Index Strategy and Maintenance

Learning Focus

Use this lesson to choose the right PostgreSQL index type, build indexes that match query predicates and ordering, and verify improvements with EXPLAIN (ANALYZE, BUFFERS).

Concept Overview

Indexes provide faster access paths for reads, but they add overhead to writes and storage.

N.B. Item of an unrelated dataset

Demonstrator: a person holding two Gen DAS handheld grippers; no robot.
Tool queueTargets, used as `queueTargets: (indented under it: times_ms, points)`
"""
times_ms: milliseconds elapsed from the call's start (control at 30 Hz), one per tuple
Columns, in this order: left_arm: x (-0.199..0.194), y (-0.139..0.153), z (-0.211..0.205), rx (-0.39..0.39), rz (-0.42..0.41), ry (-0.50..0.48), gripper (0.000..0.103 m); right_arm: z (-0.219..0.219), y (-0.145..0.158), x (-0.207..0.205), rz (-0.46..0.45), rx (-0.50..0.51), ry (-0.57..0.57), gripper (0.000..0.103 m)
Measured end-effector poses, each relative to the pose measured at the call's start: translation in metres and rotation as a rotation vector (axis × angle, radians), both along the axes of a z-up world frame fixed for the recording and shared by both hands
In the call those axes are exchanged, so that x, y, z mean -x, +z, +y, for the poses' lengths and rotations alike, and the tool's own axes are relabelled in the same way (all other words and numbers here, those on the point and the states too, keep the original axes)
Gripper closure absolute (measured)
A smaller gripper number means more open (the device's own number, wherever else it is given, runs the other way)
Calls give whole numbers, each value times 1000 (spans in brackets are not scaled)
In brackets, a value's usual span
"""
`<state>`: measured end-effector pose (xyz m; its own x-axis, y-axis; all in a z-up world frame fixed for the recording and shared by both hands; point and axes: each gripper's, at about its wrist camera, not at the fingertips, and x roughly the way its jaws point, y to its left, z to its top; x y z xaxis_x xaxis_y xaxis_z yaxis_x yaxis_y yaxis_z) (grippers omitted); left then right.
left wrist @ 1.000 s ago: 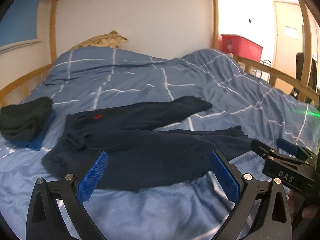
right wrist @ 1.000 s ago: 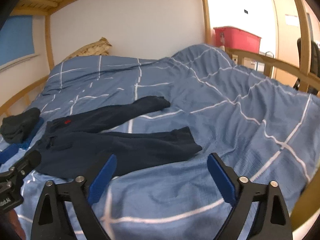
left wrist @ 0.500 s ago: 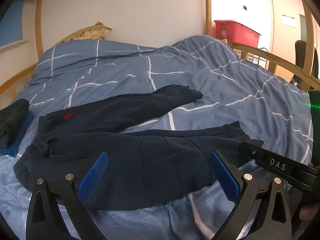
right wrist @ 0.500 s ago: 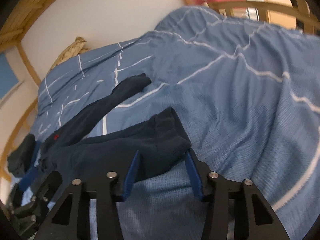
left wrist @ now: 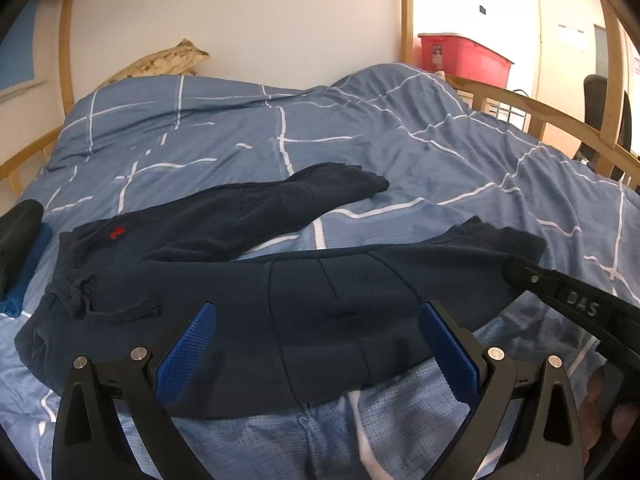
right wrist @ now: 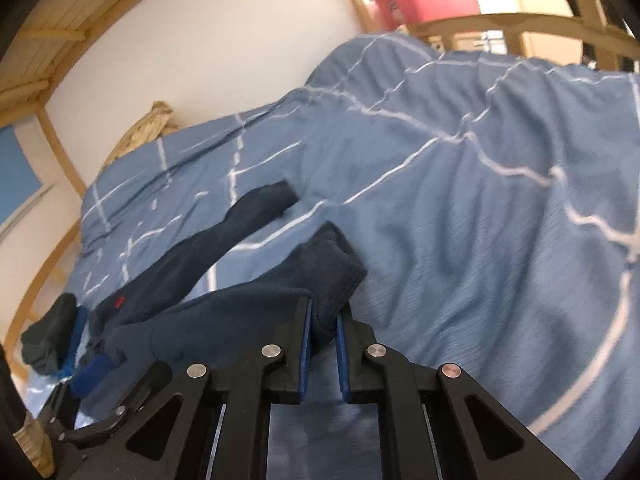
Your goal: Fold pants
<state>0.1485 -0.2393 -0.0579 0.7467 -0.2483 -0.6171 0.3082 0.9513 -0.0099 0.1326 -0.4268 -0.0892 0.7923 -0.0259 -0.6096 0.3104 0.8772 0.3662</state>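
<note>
The navy pants (left wrist: 248, 280) lie spread on the blue checked duvet (left wrist: 440, 152) of the bed, waistband and drawstring to the left, both legs running right, the far leg angling away toward the wall and the near leg stretched along the near edge. A second ago the right claw (right wrist: 322, 332) hung wide above bare duvet, short of the cloth; now it has come down onto the hem of the near leg (right wrist: 332, 268), and its blue pads are closing with a bunched fold of cuff pinched between them. The left claw (left wrist: 316, 344) has dropped closer too, but its pads stand wide apart, straddling the middle of the near leg without gripping anything. So the fold has only reached its first hold: one end of the near leg is caught, the waist end is free. Judging by this, the left claw needs its own grip before the near leg can be carried over onto the far one
</note>
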Motion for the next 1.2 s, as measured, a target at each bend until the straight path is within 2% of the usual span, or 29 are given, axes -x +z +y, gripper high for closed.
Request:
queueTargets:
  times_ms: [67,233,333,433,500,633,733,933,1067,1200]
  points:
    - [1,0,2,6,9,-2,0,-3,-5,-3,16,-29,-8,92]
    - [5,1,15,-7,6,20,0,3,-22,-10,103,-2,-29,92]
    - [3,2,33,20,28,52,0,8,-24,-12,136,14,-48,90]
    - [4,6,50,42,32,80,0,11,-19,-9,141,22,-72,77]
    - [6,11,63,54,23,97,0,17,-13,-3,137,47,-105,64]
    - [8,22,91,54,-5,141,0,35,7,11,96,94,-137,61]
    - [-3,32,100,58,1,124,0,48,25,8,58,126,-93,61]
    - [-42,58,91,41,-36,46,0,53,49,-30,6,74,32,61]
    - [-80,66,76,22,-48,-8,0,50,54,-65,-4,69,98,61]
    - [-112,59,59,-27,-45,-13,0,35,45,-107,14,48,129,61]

Good indexing is evidence-driven:

Identify real queries (slow logs, metrics, pg_stat_statements).
Inspect execution plans.
Add/adjust indexes to match the query shape.
Measure again.

Why is it important?

Performance: avoid full table scans for selective queries
Predictability: stable response times under load
Scalability: indexes can turn O(n) scans into O(log n) lookups
Operational hygiene: maintenance prevents bloat and keeps planner stats accurate

Where does it fit?

Indexing connects schema design to query performance:

PK/UNIQUE constraints create indexes automatically
FK columns often need manual indexing
analytics queries benefit from composite and covering indexes

Syntax & Rules

Core Syntax

CREATE INDEX index_name ON table_name (column_name);
DROP INDEX index_name;

Common variations:

-- Composite index
CREATE INDEX idx_orders_customer_created ON orders (customer_id, created_at DESC);

-- Expression index
CREATE INDEX idx_users_email_lower ON users ((lower(email)));

-- Partial index
CREATE INDEX idx_orders_paid ON orders (created_at) WHERE status = 'paid';

-- Covering index (include extra columns)
CREATE INDEX idx_orders_customer ON orders (customer_id) INCLUDE (amount, status);

-- Concurrent build (minimize blocking writes)
CREATE INDEX CONCURRENTLY idx_orders_customer_id ON orders (customer_id);

Available Options / Parameters

Feature	Example	Meaning / Notes
`UNIQUE`	`CREATE UNIQUE INDEX ...`	enforce uniqueness at index level
`CONCURRENTLY`	`CREATE INDEX CONCURRENTLY ...`	builds index with less blocking; cannot run in a transaction block
`IF NOT EXISTS`	`CREATE INDEX IF NOT EXISTS ...`	avoid error if already present
Sort order	`(created_at DESC)`	helps `ORDER BY` + `LIMIT` patterns
`INCLUDE`	`INCLUDE (amount)`	covering columns for index-only scans
`WHERE` (partial)	`WHERE status='paid'`	index only matching rows
Index method	`USING gin (...)`	choose type: btree (default), gin, brin, gist, etc.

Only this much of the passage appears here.